**Work item:** Return the lines below exactly as they appear, please, starting with the first and ending with the one that contains "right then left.".

**Input data:**
---*---
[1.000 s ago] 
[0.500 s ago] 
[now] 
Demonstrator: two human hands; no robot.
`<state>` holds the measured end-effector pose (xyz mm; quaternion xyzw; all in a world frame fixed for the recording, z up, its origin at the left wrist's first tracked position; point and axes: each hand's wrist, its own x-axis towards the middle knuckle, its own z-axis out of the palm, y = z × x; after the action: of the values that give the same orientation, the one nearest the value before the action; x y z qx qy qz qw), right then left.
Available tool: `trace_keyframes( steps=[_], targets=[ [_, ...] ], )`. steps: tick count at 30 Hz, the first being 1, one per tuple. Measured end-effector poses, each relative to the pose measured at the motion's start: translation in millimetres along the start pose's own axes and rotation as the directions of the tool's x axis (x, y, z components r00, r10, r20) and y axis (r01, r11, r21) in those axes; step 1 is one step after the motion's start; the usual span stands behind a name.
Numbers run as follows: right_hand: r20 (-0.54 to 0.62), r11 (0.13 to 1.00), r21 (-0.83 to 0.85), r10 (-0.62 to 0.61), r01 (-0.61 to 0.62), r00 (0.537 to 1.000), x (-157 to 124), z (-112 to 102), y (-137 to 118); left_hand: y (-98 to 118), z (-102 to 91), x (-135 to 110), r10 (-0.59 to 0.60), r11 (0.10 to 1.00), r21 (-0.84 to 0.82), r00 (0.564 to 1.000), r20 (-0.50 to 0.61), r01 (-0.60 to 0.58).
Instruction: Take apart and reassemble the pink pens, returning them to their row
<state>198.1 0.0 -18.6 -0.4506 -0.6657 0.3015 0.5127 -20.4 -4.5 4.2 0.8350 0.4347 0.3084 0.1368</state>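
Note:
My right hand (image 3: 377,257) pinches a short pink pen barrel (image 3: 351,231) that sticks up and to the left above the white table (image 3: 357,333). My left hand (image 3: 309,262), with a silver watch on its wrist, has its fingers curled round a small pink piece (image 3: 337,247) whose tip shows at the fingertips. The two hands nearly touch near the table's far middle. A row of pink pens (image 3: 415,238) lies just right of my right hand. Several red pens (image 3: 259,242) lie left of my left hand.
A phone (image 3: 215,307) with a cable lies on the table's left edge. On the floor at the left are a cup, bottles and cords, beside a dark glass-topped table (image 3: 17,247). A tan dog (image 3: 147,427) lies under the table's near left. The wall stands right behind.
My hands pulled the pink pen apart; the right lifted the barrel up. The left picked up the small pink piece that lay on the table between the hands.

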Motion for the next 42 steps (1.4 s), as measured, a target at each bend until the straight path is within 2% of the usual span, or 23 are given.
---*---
**Finished task:**
[1.000 s ago] 
[0.500 s ago] 
[now] 
Demonstrator: two human hands; no robot.
`<state>` holds the measured end-effector pose (xyz mm; quaternion xyzw; all in a world frame fixed for the recording, z up, its origin at the left wrist's first tracked position; point and axes: each hand's wrist, its own x-axis towards the middle knuckle, its own z-axis out of the palm, y = z × x; after the action: of the values that give the same orientation, the one nearest the value before the action; x y z qx qy qz qw), right then left.

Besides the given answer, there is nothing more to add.